She had stolen out, the negroes declared, licking
her paws to prevent leaving a scent, and finding the
stretch of hillside too bare to get across, was stealing
back to her covert again, going a little way and then
squatting, then going a few steps and squatting again.
“Dyah she go!” “Dyah she go!”
resounded as usual.
Bang! bang! snap! bang!
went the four guns in quick succession, tearing up
the grass anywhere from one to ten yards away from
her. As if she had drawn their fire and was satisfied
that she was safe, she turned and sped up the hill,
the white tail bobbing derisively, followed by the
dogs strung out in line.
Of course, all of us had some good
excuse for missing, Uncle Limpy-Jack’s being
the only valid one that his cap had snapped.
He made much of this, complaining violently of “dese
yere wuthless caps!” With a pin he set to work,
and he had just picked the tube, rammed painfully
some grains of powder down in it, and put on another
cap which he had first examined with great care to
impress us. “Now, let a olé hyah git
up,” he said, with a shake of his head.
“She got man ready for her, she ain’t
got you chil-lern.” The words were scarcely
spoken when a little darkey called out, “Dyah
she come!” and sure enough she came, “lipping”

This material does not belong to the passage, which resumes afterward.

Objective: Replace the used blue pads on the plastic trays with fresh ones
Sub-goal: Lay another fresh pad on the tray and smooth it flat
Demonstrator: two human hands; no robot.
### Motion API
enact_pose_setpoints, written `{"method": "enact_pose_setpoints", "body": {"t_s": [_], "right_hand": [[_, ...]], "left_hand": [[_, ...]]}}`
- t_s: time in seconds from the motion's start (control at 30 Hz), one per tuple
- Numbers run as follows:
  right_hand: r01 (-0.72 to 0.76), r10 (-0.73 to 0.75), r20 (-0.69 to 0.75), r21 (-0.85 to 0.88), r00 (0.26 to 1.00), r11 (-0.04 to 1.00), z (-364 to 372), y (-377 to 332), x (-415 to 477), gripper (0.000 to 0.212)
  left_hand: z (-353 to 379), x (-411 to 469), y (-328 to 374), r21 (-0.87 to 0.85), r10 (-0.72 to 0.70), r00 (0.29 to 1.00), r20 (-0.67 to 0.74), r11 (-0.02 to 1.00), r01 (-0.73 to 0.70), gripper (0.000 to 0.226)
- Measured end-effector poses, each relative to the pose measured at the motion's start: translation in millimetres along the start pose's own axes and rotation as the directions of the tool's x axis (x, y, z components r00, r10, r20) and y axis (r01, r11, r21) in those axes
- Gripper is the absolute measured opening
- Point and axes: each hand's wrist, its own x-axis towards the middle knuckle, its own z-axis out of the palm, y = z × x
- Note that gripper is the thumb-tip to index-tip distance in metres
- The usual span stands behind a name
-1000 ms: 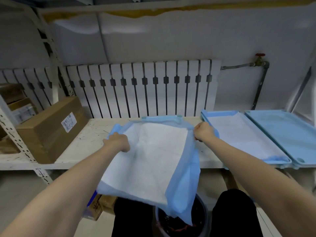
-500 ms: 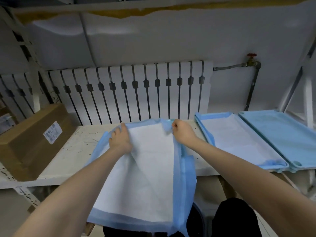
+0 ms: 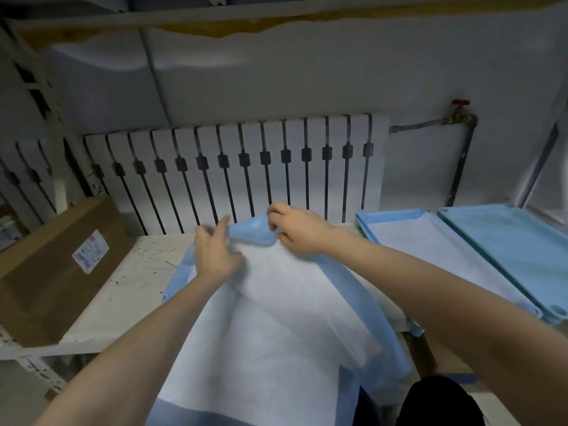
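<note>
Item: pad (image 3: 276, 318), draped over shelf (image 3: 135, 272) edge. Right hand (image 3: 299, 232): fingers pinching blue far hem. Left hand (image 3: 215, 253): on pad, fingers blurred, cannot tell.

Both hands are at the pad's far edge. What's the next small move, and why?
Probably close the left hand on the raised blue edge of the pad, beside the right hand. The right hand pinches that edge, while the left hand lies blurred against the pad, its grip unclear. The pad's near half hangs off the shelf, so a single pinch may let it slide.
</note>
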Motion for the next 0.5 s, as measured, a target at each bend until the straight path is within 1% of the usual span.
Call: {"method": "enact_pose_setpoints", "body": {"t_s": [0.03,0.07,0.1,0.17,0.2,0.23,0.27,0.3,0.37,0.4,0.5], "right_hand": [[0.033,-0.033,-0.015,-0.017,0.999,0.999,-1,-3,3,0.019],[0.059,-0.06,-0.036,-0.034,0.998,0.998,-3,-5,3,0.02],[0.078,-0.081,-0.057,-0.046,0.995,0.996,-4,-8,5,0.021],[0.101,-0.104,-0.133,-0.036,0.986,0.994,-7,-11,4,0.02],[0.105,-0.108,-0.177,-0.026,0.978,0.994,-8,-12,4,0.02],[0.103,-0.107,-0.212,-0.029,0.971,0.994,-9,-10,3,0.021],[0.09,-0.097,-0.23,-0.039,0.968,0.995,-8,-9,2,0.022],[0.063,-0.072,-0.221,-0.046,0.973,0.997,-8,-6,1,0.025],[-0.015,0.009,-0.13,-0.042,0.992,0.999,-7,-5,-6,0.033],[-0.052,0.049,-0.072,-0.042,0.996,0.998,-5,-5,-10,0.043],[-0.155,0.155,0.094,-0.004,0.983,0.988,-1,-8,-23,0.082]], "left_hand": [[0,1,5,0.021,0.078,0.997,-0.018,0.997,-0.078,0.084],[0,3,12,0.047,0.138,0.99,-0.038,0.99,-0.136,0.08],[0,5,16,0.072,0.175,0.982,-0.067,0.983,-0.171,0.071],[-1,10,23,0.11,0.191,0.973,-0.131,0.978,-0.178,0.038],[-3,12,26,0.096,0.171,0.975,-0.143,0.983,-0.159,0.02],[-6,13,29,0.04,0.139,0.982,-0.128,0.99,-0.135,0.005],[-9,13,32,-0.043,0.103,0.99,-0.094,0.993,-0.107,0.004],[-11,14,33,-0.124,0.075,0.995,-0.058,0.989,-0.082,0.007],[-15,15,35,-0.193,0.021,1.0,-0.022,0.981,-0.025,0.01],[-18,15,36,-0.199,-0.013,1.0,-0.011,0.98,0.011,0.012],[-23,15,35,-0.25,-0.134,0.991,0.009,0.959,0.132,0.015]]}}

down a furrow straight toward us. Uncle Limpy-Jack
was on that side of the ditch and Milker-Tim was near
him armed only with a stout well-balanced stick about
two feet long. As the hare came down the hill,
Uncle Jack brought up his gun, took a long aim and
fired. The weeds and dust flew up off to one
side of her, and she turned at right angles out of
the furrow; but as she got to the top of the bed, Milker-Tim,
flinging back his arm, with the precision of a bushman,
sent his stick whirling like a boomerang skimming
along the ground after her.
Tim with a yell rushed at her and
picked her up, shouting, “I got her! I
got her!”
Then Uncle Limpy-Jack pitched into
him: “What you doin’ gittin’
in my way!” he complained angrily. “Ain’
you got no better sense ’n to git in my way
like dat! Did n’ you see how nigh I come
to blowin’ yo’ brains out! Did
n’ you see I had de hyah when you come pokin’
yer wooly black head in my way! Ef I had n’
flung my gun off, whar ’d you ‘a’
been now! Don’ you come pokin’ in
my way ag’in!”
Tim was too much elated to be long
affected by even this severity, and when he had got
out of Uncle Jack’s way he sang out:
“Olé Molly
Hyah,
You’ ears mighty
thin.
Yes, yes, yes,
I come a-t’ippin’
thoo de win’!”
So far the honors were all Uncle Jack’s
and Milker-Tim’s, and it was necessary for the
rest of us to do something. Accordingly, the bottom
having been well hunted, the crowd struck out for an
old field over the hill, known as “the long
hillside.” It was thick in hen-grass and
broom-straw, and sloped down from a piece of pine with
a southern exposure on which the sun shone warm.
We had not reached it before a hare jumped out of
a bush near Charlie. In a few moments, another
bounced out before one of the dogs and went dashing
across the field. Two shots followed her; but
she kept on till at last one of the boys secured her.
We were going down the slope when
Peter called in great excitement,
“Heah a olé hyah settin’
in her haid. Come heah, Dan, quick! Gi’
me your gun; lé’ me git him!”
This was more than Dan bargained for,
as he had not got one himself yet. He ran up
quickly enough, but held on tightly to his gun.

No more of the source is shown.